Last year we submitted a first patch series introducing support for
the CTF debugging format in GCC [1].  We got a lot of feedback that
prompted us to change the approach used to generate the debug info,
and this patch series is the result of that.

This series also add support for the BTF debug format, which is needed
by the BPF backend (more on this below.)

This implementation works, but there are several points that need
discussion and agreement with the upstream community, as they impact
the way debugging options work.  We are also proposing a way to add
additional debugging formats in the future.  See below for more
details.

Finally, a patch makes the BPF GCC backend to use the DWARF debug
hooks in order to make -gbtf available to it.

[1] https://gcc.gnu.org/legacy-ml/gcc-patches/2019-05/msg01297.html

About CTF
=========

CTF is a debugging format designed in order to express C types in a
very compact way.  The key is compactness and simplicity.  For more
information see:

- CTF specification
   http://www.esperi.org.uk/~oranix/ctf/ctf-spec.pdf

- Compact C-Type support in the GNU toolchain (talk + slides)
   https://linuxplumbersconf.org/event/4/contributions/396/

- On type de-duplication in CTF (talk + slides)
   https://linuxplumbersconf.org/event/7/contributions/725/

About BTF
=========

BTF is a debugging format, similar to CTF, that is used in the Linux
kernel as the debugging format for BPF programs.  From the kernel
documentation:

"BTF (BPF Type Format) is the metadata format which encodes the debug
  info related to BPF program/map.
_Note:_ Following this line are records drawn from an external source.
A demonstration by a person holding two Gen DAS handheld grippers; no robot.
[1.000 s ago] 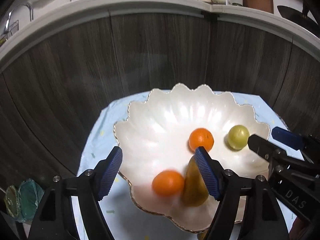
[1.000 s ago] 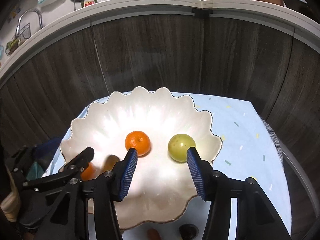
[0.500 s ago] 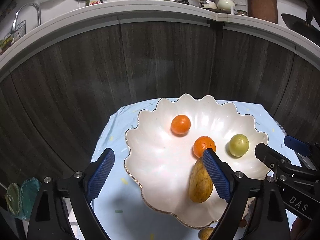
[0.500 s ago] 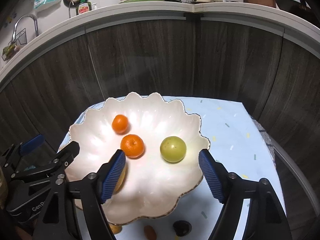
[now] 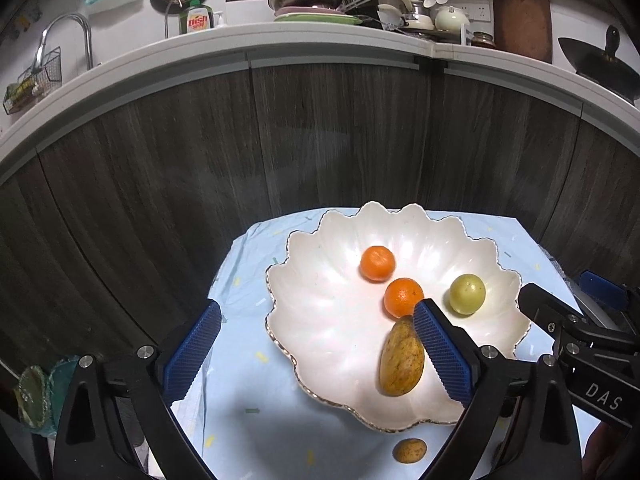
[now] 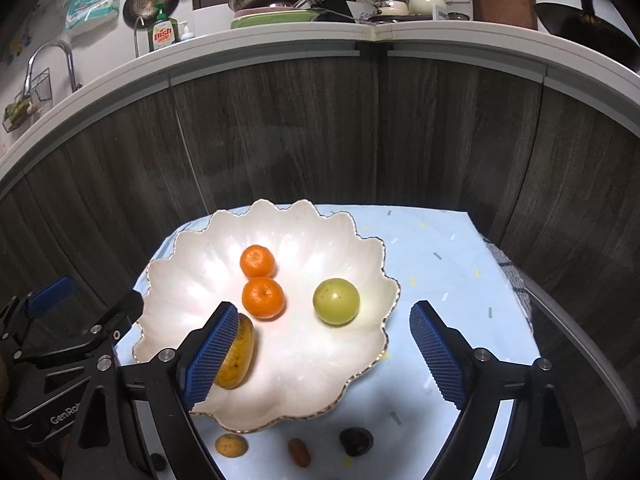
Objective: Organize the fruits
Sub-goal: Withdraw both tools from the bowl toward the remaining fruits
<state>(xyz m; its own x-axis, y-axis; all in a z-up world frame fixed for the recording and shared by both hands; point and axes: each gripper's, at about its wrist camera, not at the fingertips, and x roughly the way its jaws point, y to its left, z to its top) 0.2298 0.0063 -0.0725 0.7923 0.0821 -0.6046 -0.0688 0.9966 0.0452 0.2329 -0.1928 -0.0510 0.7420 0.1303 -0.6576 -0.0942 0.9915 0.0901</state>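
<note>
Left wrist view shows the left tongs (image 5: 316,344) spread wide with nothing gripped, their jaws having just been opening; between the blue pads lies only the near left rim of the white scalloped bowl (image 5: 280,280) and bare cloth; the bowl sits in the centre right of the frame on a pale blue cloth (image 5: 240,380) over the worktop. Inside it rest two oranges (image 5: 377,263), one behind the other, a green round fruit (image 5: 467,293) to their right, and a long yellow-brown fruit (image 5: 401,356) lying at lower centre, just beside the nearer orange; the dished shape likely keeps them from rolling off. Right wrist view has the right tongs (image 6: 324,354) likewise released and empty, jaws just been opening, standing over the bowl's near side. Along the bottom edge of that frame, small fruits still lie on the cloth outside the bowl: a yellowish one (image 6: 231,445), a reddish one (image 6: 299,452) and a dark one (image 6: 356,441); judging by that, sorting is unfinished.
</note>
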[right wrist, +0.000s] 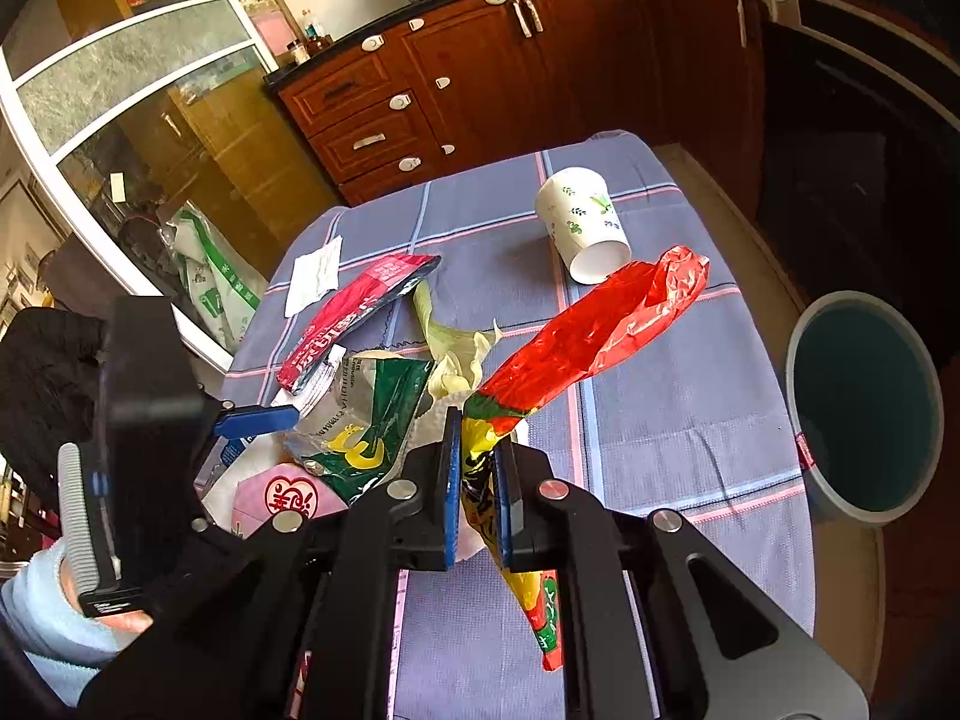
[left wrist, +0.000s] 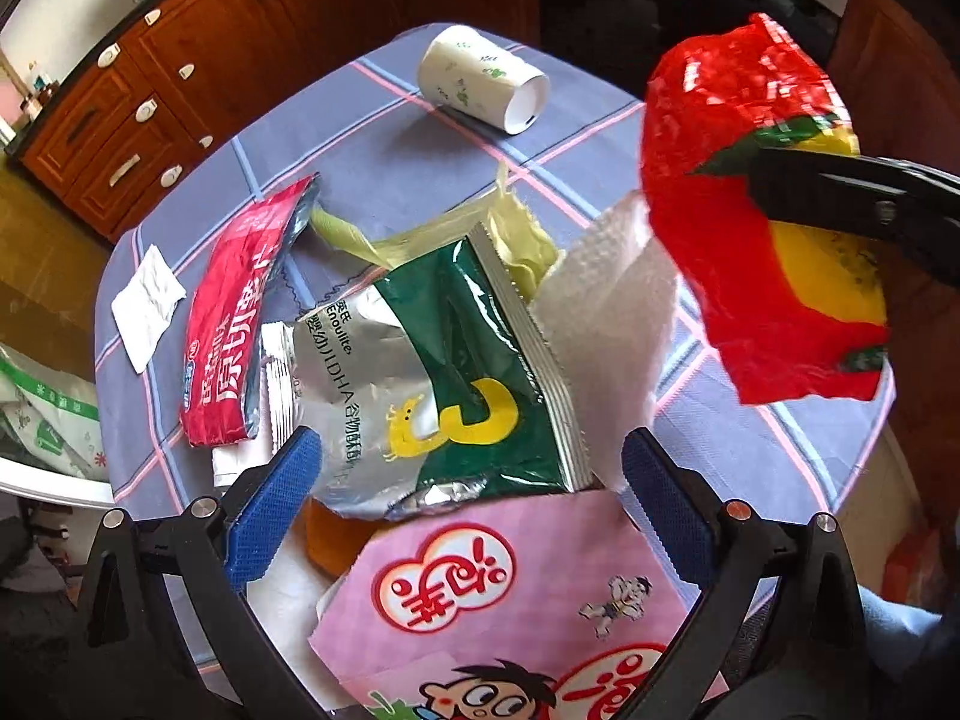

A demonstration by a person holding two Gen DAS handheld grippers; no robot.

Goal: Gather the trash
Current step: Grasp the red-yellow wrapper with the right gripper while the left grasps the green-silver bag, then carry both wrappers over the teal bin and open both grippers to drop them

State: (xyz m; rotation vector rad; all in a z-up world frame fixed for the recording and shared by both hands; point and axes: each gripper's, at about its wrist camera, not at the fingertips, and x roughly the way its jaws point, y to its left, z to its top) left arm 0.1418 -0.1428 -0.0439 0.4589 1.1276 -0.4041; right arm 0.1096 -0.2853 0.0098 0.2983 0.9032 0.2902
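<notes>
Table (right wrist: 660, 408) with the blue checked cloth is the landmark for everything that follows. Beside its right edge, on the floor, stands a grey bin (right wrist: 864, 414), open at the top, and I judge this is where the trash must go.

On the table, toward the person's side, lies a heap of wrappers: a green and silver pouch (left wrist: 444, 384), a pink bag (left wrist: 510, 594) partly under it, a white paper towel (left wrist: 606, 300) and some pale yellow film (left wrist: 516, 222). A red pouch (left wrist: 234, 324) lies at the left of the heap, and a small white paper (left wrist: 147, 306) near the table's left edge. A paper cup (right wrist: 582, 222) lies on its side at the far part of the table, well apart from the heap.

The step in hand is the carrying of one piece. The right gripper (right wrist: 477, 480) is nearly closed, and its blue pads pinch a red and yellow wrapper (right wrist: 594, 336), which hangs in the air above the table, free of the heap. The next move, I think, calls for bringing it over the table's right edge until it is above the bin, and only then opening the jaws. The long loose end may catch on the bin's rim.

The left gripper (left wrist: 468, 510) stands wide open over the heap, with the green pouch between its fingers (left wrist: 270, 510) but not pressed. The towel and pink bag lie against this pouch and may come up with it.
</notes>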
The name BTF was used initially to
  describe data types. The BTF was later extended to include function
  info for defined subroutines, and line info for source/line
  information."

Supporting BTF in GCC is important because compiled BPF programs
(which GCC supports as a target) require the type information in order
to be loaded and run in diverse kernel versions.  This mechanism is
known as CO-RE (compile-once, run-everywhere) and is described in the
"Update of the BPF support in the GNU Toolchain" talk mentioned below.

The BTF is documented in the Linux kernel documentation tree:
- linux/Documentation/bpf/btf.rst

CTF in the GNU Toolchain
========================

During the last year we have been working in adding support for CTF to
several components of the GNU toolchain:

- binutils support is already upstream.  It supports linking objects
   with CTF information with full type de-duplication.

- GDB support is to be sent upstream very shortly.  It makes the
   debugger capable to use the CTF information whenever available.
   This is useful in cases where DWARF has been stripped out but CTF is
   kept.

- GCC support is being discussed and submitted in this series.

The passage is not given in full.